Slippery, cold to the touch, brittle yet strong, weighty, highly transparent, ephemeral. We know it when we see it. We use it when we need it, avoid it when we don’t. Ice, on the other hand, knows us not, cares even less. It will kill us without hesitation or regret, should we disregard its rules, its nature. And yet, ice can be fun and beautiful and even enlightening.

Enlightening? Well, maybe not in the same sense a book or a teacher can be enlightening when we read or listen attentively. But, should we use our brains judiciously, we can learn from ice in the same way we can learn from a scientific test. Using our brains, we can model the behavior of ice. We can model its nature, its strengths and weaknesses, its predispositions, its malleability. With experience, as we learn, our models of ice nature and behavior become more and more accurate, more and more comprehensive. Using our brains, we come to “know ice” as we come to know any tool or person within our experience, given our own interests and mental capacity. Ice, like many things, is amenable to absorption within our personal knowledge structures. It can become a meaningful and potentially useful part of us.

However, that truth is not, and will not be, a part of every individual human being’s experience. But why, if we, all of us, as has been asserted, have all been created equal in the eyes of God?

Certainly, the word “equal” cannot mean identical, as we are most assuredly not exactly the same as any other human being, not even exactly the same as our supposedly identical twin. So, equal how?

Perhaps what is meant is that we are all equally worthy at birth of nurturant love and affection from our parents? Maybe. But, the hard truth is that not all parents, or even all communities, are capable of delivering the optimum amount of nurturant love and affection required for each of us. Hence, hardly any of us come anywhere near maturing into our full potential. On the contrary, almost all of us arrive at adulthood with any number of scars, debilitating defects, and intellectual limitations. At maturity, we are not anywhere near “equal” to each other in skills, knowledge, health, motivation, or potential. And, unlike ice that may fail in strength, shape, or beauty, we cannot melt down and try again some other time. Even given optimum remediation, treatment, make-over, re-education, our capacity to reform and reconstitute as needed is quite limited.

So, what is to be done, given the increasing inequality amongst us that our current systems of self-government seem to be producing? What can fresh blood, fresh thinking, and fresh ideas really do to correct the current increasingly dangerous growth in inequality across all of our various societies?

Certainly, I do not have exact answers to that question. But, I think there are directions we can look toward for answers. First, we can try to control the birthrate so as not to further compound the problems we face. But, doing that equitably across all populations seems largely undoable, a prescription for probable revolution and war, I’d guess. War, in fact, might be the more practical and expedient choice.

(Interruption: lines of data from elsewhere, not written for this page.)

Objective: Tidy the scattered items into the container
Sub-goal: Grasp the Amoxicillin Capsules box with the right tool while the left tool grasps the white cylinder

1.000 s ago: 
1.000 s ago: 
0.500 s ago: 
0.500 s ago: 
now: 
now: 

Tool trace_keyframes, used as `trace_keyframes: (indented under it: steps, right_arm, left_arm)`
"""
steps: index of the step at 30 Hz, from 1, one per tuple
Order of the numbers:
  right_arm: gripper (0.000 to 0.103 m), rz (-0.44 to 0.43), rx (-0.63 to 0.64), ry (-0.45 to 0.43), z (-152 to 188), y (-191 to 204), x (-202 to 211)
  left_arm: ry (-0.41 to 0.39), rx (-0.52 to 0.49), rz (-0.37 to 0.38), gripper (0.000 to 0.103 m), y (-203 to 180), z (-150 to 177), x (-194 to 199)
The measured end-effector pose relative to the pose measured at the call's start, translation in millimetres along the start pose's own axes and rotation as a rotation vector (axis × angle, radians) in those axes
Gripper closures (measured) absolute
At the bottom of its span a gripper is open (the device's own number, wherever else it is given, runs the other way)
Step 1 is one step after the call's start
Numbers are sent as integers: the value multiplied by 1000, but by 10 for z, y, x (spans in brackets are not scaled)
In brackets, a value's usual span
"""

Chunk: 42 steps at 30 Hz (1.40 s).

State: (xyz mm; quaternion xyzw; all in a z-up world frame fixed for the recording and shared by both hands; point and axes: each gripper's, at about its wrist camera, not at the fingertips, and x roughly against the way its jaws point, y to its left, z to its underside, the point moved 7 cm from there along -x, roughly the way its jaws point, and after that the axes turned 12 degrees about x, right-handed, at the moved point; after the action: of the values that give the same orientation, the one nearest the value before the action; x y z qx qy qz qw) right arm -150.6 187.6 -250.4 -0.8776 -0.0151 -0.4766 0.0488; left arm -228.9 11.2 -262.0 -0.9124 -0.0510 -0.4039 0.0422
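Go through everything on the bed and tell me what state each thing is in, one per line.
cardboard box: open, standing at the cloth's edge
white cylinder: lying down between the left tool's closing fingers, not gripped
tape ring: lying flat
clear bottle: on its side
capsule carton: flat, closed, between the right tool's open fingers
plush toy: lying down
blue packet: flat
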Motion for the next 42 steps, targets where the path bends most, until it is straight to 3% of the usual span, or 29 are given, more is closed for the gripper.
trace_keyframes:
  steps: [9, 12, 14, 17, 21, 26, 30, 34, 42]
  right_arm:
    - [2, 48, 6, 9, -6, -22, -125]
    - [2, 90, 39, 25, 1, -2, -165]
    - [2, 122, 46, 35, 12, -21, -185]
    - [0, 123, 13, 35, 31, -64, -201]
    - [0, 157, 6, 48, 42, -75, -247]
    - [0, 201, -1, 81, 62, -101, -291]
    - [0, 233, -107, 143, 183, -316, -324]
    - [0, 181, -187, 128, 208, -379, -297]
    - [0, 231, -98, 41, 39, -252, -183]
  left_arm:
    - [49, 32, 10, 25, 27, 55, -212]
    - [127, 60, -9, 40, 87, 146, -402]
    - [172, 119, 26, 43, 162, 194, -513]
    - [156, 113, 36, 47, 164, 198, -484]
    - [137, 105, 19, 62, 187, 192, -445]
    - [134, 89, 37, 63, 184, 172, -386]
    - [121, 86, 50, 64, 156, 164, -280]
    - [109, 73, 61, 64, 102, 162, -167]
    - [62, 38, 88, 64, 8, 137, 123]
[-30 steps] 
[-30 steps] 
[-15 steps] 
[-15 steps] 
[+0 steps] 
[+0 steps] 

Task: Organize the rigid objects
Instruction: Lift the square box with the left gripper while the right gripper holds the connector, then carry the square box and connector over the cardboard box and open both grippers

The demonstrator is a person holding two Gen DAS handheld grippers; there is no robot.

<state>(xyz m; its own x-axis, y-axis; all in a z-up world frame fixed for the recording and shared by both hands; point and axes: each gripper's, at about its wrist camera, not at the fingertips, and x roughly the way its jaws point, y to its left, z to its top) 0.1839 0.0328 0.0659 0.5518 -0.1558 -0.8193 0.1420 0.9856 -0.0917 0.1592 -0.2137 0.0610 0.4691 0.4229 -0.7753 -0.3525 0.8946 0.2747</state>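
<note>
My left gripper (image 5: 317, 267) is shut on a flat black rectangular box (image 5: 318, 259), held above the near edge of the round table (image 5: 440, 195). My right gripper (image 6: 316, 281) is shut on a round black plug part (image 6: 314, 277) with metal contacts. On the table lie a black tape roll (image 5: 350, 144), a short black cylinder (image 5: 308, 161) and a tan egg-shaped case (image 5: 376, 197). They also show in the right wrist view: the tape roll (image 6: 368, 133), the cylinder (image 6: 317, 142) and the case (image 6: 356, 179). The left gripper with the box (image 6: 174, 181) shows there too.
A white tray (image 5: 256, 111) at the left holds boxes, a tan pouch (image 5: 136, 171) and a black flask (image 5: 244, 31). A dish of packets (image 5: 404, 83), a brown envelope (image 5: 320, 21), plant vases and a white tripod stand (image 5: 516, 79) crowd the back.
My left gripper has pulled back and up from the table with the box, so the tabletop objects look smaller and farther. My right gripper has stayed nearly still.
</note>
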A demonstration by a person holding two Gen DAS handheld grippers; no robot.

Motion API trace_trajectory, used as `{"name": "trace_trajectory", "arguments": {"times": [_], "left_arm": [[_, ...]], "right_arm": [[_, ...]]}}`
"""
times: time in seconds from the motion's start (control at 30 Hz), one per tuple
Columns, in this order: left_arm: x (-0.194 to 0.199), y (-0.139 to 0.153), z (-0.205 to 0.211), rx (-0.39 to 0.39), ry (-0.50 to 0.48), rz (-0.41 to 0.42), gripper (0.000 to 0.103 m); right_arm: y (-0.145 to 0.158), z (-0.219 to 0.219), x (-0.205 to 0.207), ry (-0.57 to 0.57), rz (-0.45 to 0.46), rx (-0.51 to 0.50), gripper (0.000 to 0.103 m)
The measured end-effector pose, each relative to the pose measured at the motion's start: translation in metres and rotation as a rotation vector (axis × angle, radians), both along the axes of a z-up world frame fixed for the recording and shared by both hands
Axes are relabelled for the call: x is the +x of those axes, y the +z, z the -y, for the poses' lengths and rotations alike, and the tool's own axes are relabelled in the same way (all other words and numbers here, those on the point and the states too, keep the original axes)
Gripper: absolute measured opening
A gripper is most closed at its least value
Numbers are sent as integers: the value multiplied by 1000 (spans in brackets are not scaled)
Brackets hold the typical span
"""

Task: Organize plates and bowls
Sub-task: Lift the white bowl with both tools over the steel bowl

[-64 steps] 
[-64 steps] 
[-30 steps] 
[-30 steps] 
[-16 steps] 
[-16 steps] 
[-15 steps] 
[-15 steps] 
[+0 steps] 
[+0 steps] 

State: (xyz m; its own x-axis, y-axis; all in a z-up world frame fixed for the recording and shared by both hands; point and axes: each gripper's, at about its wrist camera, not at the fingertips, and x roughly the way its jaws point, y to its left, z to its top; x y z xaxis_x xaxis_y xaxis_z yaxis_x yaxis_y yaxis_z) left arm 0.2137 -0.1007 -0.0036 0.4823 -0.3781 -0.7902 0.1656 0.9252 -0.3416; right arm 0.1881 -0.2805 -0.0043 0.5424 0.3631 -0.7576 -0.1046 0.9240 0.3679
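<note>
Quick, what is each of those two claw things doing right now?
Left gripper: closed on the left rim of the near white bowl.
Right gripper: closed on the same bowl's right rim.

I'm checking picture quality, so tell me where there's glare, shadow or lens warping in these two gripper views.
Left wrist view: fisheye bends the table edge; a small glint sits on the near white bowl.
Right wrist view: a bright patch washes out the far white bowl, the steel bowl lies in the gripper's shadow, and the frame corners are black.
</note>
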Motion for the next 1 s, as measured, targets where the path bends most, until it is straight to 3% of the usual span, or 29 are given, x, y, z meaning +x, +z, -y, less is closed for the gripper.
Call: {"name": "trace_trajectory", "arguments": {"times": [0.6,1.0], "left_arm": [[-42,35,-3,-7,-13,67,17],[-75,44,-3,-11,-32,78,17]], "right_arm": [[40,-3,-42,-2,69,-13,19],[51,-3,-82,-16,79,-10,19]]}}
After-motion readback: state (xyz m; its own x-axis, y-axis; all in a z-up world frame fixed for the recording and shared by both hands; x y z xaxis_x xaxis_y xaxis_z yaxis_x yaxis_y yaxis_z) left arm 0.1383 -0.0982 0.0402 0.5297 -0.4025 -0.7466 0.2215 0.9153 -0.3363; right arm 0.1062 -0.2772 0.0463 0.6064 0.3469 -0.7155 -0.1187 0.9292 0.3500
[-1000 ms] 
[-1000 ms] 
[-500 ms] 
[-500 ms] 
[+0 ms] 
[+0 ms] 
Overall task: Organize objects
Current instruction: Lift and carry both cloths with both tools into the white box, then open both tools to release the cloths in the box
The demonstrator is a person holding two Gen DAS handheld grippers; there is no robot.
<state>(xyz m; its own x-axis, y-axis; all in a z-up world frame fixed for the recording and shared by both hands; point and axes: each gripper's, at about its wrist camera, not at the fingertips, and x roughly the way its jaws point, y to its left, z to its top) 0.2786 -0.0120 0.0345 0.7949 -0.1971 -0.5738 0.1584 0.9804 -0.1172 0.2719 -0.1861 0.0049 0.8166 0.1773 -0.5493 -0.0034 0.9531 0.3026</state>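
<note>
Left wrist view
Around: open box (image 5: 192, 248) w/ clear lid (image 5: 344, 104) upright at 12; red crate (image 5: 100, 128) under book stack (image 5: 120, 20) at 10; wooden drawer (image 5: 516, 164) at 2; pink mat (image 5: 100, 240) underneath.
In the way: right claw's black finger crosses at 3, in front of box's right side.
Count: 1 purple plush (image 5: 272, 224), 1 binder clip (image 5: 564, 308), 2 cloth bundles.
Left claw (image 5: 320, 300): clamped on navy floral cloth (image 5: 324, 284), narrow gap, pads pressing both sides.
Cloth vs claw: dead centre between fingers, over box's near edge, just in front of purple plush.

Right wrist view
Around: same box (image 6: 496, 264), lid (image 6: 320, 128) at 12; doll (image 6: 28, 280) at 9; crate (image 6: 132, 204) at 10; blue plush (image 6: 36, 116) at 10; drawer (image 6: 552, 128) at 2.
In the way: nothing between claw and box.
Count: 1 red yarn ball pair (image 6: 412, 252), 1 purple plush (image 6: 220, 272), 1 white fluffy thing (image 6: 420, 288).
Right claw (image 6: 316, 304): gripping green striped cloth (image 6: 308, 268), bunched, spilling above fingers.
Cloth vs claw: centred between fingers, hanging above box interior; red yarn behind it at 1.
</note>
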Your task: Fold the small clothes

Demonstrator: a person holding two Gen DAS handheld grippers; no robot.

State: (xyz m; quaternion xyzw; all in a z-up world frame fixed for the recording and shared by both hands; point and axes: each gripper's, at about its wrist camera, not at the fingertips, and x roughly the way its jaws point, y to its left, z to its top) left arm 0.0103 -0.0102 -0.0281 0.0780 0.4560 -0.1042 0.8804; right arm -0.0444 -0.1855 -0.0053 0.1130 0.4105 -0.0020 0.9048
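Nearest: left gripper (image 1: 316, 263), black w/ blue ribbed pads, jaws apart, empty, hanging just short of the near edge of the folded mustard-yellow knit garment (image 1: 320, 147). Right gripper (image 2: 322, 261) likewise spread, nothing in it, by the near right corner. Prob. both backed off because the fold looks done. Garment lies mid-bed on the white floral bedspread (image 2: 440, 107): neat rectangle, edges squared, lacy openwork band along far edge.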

Second, we could aim for better parenting and schooling, thinking maybe the next generation might turn out better. That does seem reasonable and almost doable. However, I’d suggest adding into curricula a bit more realism to any and all encouragement of aspiration. Life can certainly be meaningfully fulfilling and socially valued without everyone aspiring to be “a star” or “the best”. Still, all potential toward socially useful endpoints should be nurtured to maximum fulfillment. Complex societies need all manner of competence in any number of fields.

Third, as to what to do with the rapidly accumulating masses of human misery and tragedy currently plaguing us, I’m not sure. There is a social science “truism”, espoused by economist and Nobel Laureate Milton Friedman, that if you subsidize something, i.e. throw money at it, you get more of it. In a great many cases, that truism seems to hold. So, I’d be careful about putting too much effort and resource into subsidizing poverty and ignorance, least we wind up with more of it instead of less. However, serious effort toward converting today’s widespread disgruntlement into realistically useful and fulfilling enthusiasm does seem a worthy policy goal. Less anxiety and disgruntlement all around would definitely be a very desirable turn of events.

Fourth, another attribute of ice is that it can and does separate things, providing a barrier to interaction. That separation can sometimes be protective, as in preventing further heat loss or even heat penetration. Socially, an icy chill between people may temporarily prevent further hurt, but it can also prevent the reconstitution of relationships in such a way that could form a basis for growth and prosperity for all involved.

Let us hope the icy barriers that have formed between so many of us allows for both the licking of wounds and the serious reflection necessary to ignite inspiration that will chart a rebuilding of productive and fulfilling relationships amongst us all, once those icy walls have begun to melt.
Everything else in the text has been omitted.